##### Dataset extract
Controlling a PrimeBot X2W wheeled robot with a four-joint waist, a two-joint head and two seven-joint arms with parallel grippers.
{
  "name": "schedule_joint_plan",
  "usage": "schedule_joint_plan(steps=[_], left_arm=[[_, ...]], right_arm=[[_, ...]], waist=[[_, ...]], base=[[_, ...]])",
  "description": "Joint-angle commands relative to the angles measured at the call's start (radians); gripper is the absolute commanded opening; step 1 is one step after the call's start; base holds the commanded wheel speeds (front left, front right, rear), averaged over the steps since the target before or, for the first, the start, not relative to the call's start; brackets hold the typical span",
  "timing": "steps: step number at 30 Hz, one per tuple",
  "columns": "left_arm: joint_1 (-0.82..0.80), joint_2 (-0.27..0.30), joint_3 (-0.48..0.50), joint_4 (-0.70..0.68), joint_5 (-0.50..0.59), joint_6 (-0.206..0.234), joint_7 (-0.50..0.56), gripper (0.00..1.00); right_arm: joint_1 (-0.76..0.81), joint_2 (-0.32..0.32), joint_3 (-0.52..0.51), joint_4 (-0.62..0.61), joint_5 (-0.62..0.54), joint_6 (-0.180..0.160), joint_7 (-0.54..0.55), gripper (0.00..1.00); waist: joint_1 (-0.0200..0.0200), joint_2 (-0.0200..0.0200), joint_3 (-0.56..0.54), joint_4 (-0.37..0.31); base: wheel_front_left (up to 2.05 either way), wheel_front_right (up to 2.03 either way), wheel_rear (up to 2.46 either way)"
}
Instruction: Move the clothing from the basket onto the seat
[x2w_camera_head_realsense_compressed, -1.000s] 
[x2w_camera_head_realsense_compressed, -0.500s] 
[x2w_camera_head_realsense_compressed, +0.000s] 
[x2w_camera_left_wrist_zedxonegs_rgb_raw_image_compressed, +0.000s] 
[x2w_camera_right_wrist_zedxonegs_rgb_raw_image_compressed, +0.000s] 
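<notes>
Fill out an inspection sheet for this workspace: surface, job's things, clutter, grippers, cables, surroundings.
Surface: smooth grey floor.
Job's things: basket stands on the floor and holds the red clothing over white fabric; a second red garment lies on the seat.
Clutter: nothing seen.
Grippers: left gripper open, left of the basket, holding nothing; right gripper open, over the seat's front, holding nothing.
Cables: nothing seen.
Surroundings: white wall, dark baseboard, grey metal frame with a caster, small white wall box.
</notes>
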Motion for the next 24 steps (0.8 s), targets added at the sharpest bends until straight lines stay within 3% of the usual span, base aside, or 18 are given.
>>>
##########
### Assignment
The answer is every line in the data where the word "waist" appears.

### Expected answer
Controlling a PrimeBot X2W wheeled robot with a four-joint waist, a two-joint head and two seven-joint arms with parallel grippers.
  "usage": "schedule_joint_plan(steps=[_], left_arm=[[_, ...]], right_arm=[[_, ...]], waist=[[_, ...]], base=[[_, ...]])",
  "columns": "left_arm: joint_1 (-0.82..0.80), joint_2 (-0.27..0.30), joint_3 (-0.48..0.50), joint_4 (-0.70..0.68), joint_5 (-0.50..0.59), joint_6 (-0.206..0.234), joint_7 (-0.50..0.56), gripper (0.00..1.00); right_arm: joint_1 (-0.76..0.81), joint_2 (-0.32..0.32), joint_3 (-0.52..0.51), joint_4 (-0.62..0.61), joint_5 (-0.62..0.54), joint_6 (-0.180..0.160), joint_7 (-0.54..0.55), gripper (0.00..1.00); waist: joint_1 (-0.0200..0.0200), joint_2 (-0.0200..0.0200), joint_3 (-0.56..0.54), joint_4 (-0.37..0.31); base: wheel_front_left (up to 2.05 either way), wheel_front_right (up to 2.03 either way), wheel_rear (up to 2.46 either way)"

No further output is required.